Et pour soutenir son opération Active Endeavour, l’Otan peut largement faire appel au soutien des Alliés en Méditerranée. Les forces maritimes espagnoles, qui escortent les navires au Détroit de Gibraltar, y jouent un rôle particulièrement important. De même pour le Maroc, « un pays ayant une sérieuse tradition militaire avec des forces armées très capables ayant contribué à des missions de maintien de paix dans le monde à plusieurs reprises » note, satisfait, le secrétaire général délégué de l’Otan, Alessandro Minuto Rizzo.
Une autre mesure initiée par le président des Etats-Unis, l’Initiative de sécurité contre la prolifération des ADM, prend aussi acte en Méditerranée. Approuvé par les membres permanents de l’Otan en 2003, cette Initiative jouit elle aussi d’un cadre d’exception vue qu’elle relève de « la lutte contre le terrorisme » et permet avec l’accord des pays méditerranéens un contrôle maritime et aérien.
Des activités selon les demandes
Pour concrétiser ces rapprochements avec ces partenaires méditerranéens et moyen-orientaux, l’Otan a privilégié la coopération bilatérale. « Il est plus facile de traiter avec un seul partenaire, nous pouvons alors considérer les besoins particuliers pour optimiser la collaboration » a expliqué le secrétaire général délégué de l’Otan, Alessandro Minuto Rizzo.
Il faut avouer que le manque d’unité du monde arabe (et du Maghreb avec l’absence cruelle de l’UMA) pèse sur ses capacités à plaider en bloc, et donc sur ces capacités à unifier les revendications.
L’Otan propose donc une carte à ces partenaires, qui sont libres de choisir comme de refuser.
« Il n’y a pas de traité ni aucune autre obligation écrite. C’est une coopération simple, très pratique et pas très institutionnalisé pour éviter les lenteurs administratives et permettre une grande flexibilité. Chaque pays est libre de participer à son niveau et sa mesure ».

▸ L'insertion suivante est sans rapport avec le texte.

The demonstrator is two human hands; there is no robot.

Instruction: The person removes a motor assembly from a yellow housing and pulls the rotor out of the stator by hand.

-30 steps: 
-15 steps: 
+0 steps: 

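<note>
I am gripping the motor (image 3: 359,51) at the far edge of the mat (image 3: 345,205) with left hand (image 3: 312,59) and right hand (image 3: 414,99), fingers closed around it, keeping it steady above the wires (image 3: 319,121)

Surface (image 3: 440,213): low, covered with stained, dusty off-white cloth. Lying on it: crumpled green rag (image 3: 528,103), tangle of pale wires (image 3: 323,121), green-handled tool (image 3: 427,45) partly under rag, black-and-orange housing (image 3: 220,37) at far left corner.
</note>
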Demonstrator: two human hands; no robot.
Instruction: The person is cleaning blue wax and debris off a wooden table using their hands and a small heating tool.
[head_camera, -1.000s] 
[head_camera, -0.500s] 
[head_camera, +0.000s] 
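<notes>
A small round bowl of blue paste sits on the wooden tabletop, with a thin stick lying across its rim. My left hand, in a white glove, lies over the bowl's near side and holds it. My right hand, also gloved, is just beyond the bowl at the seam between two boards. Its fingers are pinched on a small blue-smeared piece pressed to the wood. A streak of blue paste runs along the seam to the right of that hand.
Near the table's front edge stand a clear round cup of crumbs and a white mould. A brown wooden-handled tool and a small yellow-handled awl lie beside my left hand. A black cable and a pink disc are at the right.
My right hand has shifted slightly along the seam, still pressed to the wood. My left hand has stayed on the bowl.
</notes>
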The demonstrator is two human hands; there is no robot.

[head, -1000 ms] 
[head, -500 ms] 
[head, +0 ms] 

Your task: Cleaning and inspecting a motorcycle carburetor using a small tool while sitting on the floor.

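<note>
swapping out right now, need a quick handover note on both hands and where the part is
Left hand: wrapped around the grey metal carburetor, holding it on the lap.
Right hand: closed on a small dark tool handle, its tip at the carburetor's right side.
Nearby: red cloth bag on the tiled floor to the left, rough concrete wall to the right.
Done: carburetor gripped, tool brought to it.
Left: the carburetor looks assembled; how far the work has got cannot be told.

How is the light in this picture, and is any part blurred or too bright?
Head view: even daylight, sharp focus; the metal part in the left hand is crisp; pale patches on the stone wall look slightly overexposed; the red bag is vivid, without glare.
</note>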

L’organisation atlantiste propose à ces partenaires un panel d’activités pratiques tel que des conseils personnalisés sur la réforme de la Défense, des exercices militaires et éducatives susceptibles d’améliorer l’aptitude des forces des pays participants à opérer avec celles de l’Alliance, ou le financement de programmes d’entraînement et de centres de formation.
Le partage d’informations étant une priorité pour les pays membres, l’Otan participe activement à améliorer le partage du « Renseignement » avec la mise à niveau en termes de matériels hautement technologiques.
Maroc, coopération en transition
Lors de la tenue de la réunion de l’Otan à Rabat en 2005, un projet de création d’un centre d’information et de documentation destiné à aider dans la prise de décision concernant les activités que les pays de la région veulent entreprendre avec l’Otan, « aucun calendrier n’est encore fixé », même si les officiels ont assuré la concrétisation prochaine de ce projet.
Idem pour la question de savoir si l’Otan envisage de créer sur le sol marocain une base militaire : « Non, l’Otan n’a pas l’intention d’installer une base militaire au Maroc », a nié catégoriquement le secrétaire général délégué de l’Otan : « ça n’a absolument aucun sens, à quoi cela nous servirait-il ? » a-t-il ajouté.
D’ailleurs dans le cadre des opérations dirigées par l’Otan, le Maroc déploie actuellement des troupes au Kosovo, et en Bosnie (aujourd’hui sous gestion de l’Union européenne) et a participé à des opérations de paix en Afrique également (voir interview de l’ambassadeur).
Si la coopération Otan / Maroc va bien, le secrétaire général-adjoint a toutefois, estimé qu’elle se situe « à un moment de transition » et qu’« il faudrait la développer en quantité ».
Si 3 ou 4 années ont été utiles pour tracer le cadre de base et de principes de la coopération bilatérale, « on pourrait faire plus que ce que nous faisons aujourd’hui », a-t-il espéré.